Without any pictures, the records below should be reproduced exactly.
------ SUPPLIED ENTRIES
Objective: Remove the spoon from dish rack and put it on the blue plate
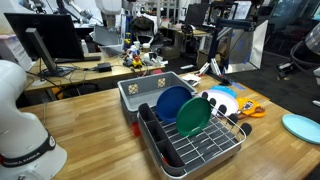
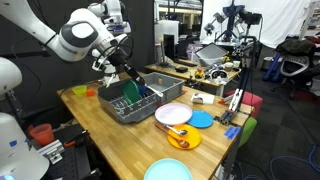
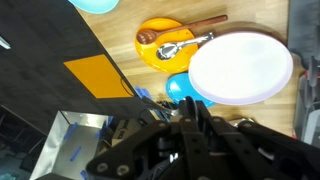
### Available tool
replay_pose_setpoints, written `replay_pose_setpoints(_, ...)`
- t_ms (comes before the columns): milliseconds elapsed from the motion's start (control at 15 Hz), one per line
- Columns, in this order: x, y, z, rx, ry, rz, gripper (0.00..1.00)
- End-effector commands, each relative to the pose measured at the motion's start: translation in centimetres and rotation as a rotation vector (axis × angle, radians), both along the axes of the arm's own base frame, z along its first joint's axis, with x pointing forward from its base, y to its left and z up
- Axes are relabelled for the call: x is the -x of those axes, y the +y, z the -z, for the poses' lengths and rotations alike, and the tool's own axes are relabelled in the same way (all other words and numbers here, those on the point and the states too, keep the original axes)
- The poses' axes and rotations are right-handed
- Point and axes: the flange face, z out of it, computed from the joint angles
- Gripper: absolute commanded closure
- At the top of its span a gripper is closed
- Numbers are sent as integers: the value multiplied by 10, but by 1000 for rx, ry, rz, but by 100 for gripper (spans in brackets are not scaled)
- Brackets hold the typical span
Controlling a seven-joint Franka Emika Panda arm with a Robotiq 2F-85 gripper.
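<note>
The dish rack point(image 1: 196, 148) is a silver wire rack on a black base at the front of the wooden table; it also shows in an exterior view point(image 2: 133, 108). A royal-blue plate point(image 1: 170, 101) and a green plate point(image 1: 192, 116) stand in it. I cannot make out a spoon in the rack. The pale blue plate point(image 1: 301, 127) lies flat near the table edge, also in an exterior view point(image 2: 168, 171) and at the top of the wrist view point(image 3: 96, 5). My gripper point(image 2: 127, 78) hangs just above the rack. In the wrist view its fingers point(image 3: 190, 128) are together, and nothing shows between them.
A grey plastic tub point(image 1: 140, 88) sits behind the rack. An orange plate point(image 3: 160, 48) holds a wooden spoon point(image 3: 185, 29) and a metal spoon point(image 3: 186, 44). A white plate point(image 3: 241, 65) and a small blue dish point(image 3: 180, 88) lie beside it. An orange sheet point(image 3: 97, 75) lies nearby.
</note>
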Motion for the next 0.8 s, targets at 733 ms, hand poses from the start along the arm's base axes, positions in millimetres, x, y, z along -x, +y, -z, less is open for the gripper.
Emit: replay_pose_setpoints(733, 34, -50, 58, 206, 264, 411, 92)
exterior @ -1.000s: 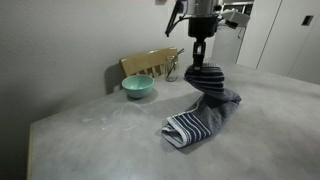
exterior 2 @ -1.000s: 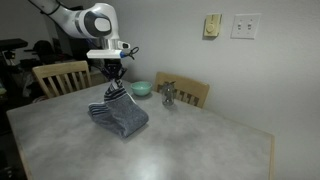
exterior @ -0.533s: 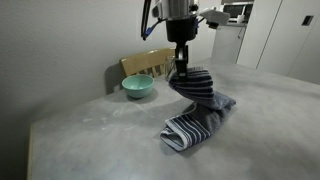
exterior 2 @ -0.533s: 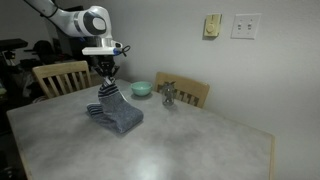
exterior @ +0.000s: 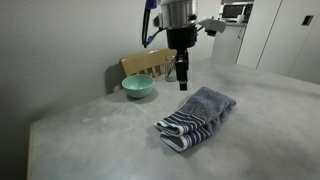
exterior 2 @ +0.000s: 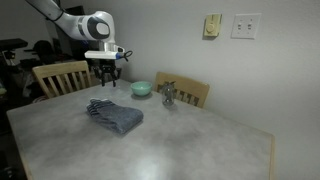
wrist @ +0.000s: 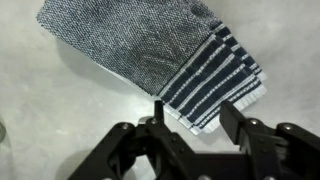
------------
=== SOLUTION FOR THIS TASK ===
Objective: Remove the spoon from dish rack and put it on the blue plate
### Available tool
replay_pose_setpoints, written `replay_pose_setpoints(_, ...)`
- t_ms (comes before the columns): milliseconds elapsed from the motion's start (control at 15 Hz), one per line
- Columns, in this order: x, y, z, rx, ry, rz, gripper (0.00..1.00)
- End-effector commands, each relative to the pose measured at the motion's start: translation in centimetres and rotation as a rotation vector (axis × angle, radians), both along the axes of the arm's own base frame, z along its first joint's axis, with x pointing forward from its base, y to its left and z up
- Axes are relabelled for the call: x is the -x of those axes, y the +y, z the -z, for the poses' lengths and rotations alike, and the tool's own axes are relabelled in the same way (all other words and numbers here, those on the point and the states too, keep the original axes)
- The poses' axes and rotations are right-handed
- Point and axes: the flange face, z out of it, computed from the joint angles
- Gripper: absolute commanded closure
- At the top of its span a gripper is closed
- Numbers are sent as integers: the value multiplied by 10, but by 1000 for rx, ry, rz, but by 100 for gripper (spans in brackets are not scaled)
- Brackets hold the typical span
Controlling a seven-joint Franka Emika Panda arm with a Robotiq 2F-85 gripper.
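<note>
The dish rack point(image 1: 196, 148) is a silver wire rack on a black base at the front of the wooden table; it also shows in an exterior view point(image 2: 133, 108). A royal-blue plate point(image 1: 170, 101) and a green plate point(image 1: 192, 116) stand in it. I cannot make out a spoon in the rack. The pale blue plate point(image 1: 301, 127) lies flat near the table edge, also in an exterior view point(image 2: 168, 171) and at the top of the wrist view point(image 3: 96, 5). My gripper point(image 2: 127, 78) hangs just above the rack. In the wrist view its fingers point(image 3: 190, 128) are together, and nothing shows between them.
A grey plastic tub point(image 1: 140, 88) sits behind the rack. An orange plate point(image 3: 160, 48) holds a wooden spoon point(image 3: 185, 29) and a metal spoon point(image 3: 186, 44). A white plate point(image 3: 241, 65) and a small blue dish point(image 3: 180, 88) lie beside it. An orange sheet point(image 3: 97, 75) lies nearby.
</note>
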Motion for the next 0.8 s, targets at 733 ms, hand poses from the start along the arm's base axes, positions in millimetres, x, y, z along -x, +y, -z, less is open for the gripper.
Emit: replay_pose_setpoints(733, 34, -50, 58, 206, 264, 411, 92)
exterior @ -1.000s: 
exterior 2 @ -1.000s: 
exterior @ -0.533s: 
exterior 2 @ -0.533s: 
exterior @ +0.000s: 
exterior 2 @ +0.000s: 
wrist @ +0.000s: 

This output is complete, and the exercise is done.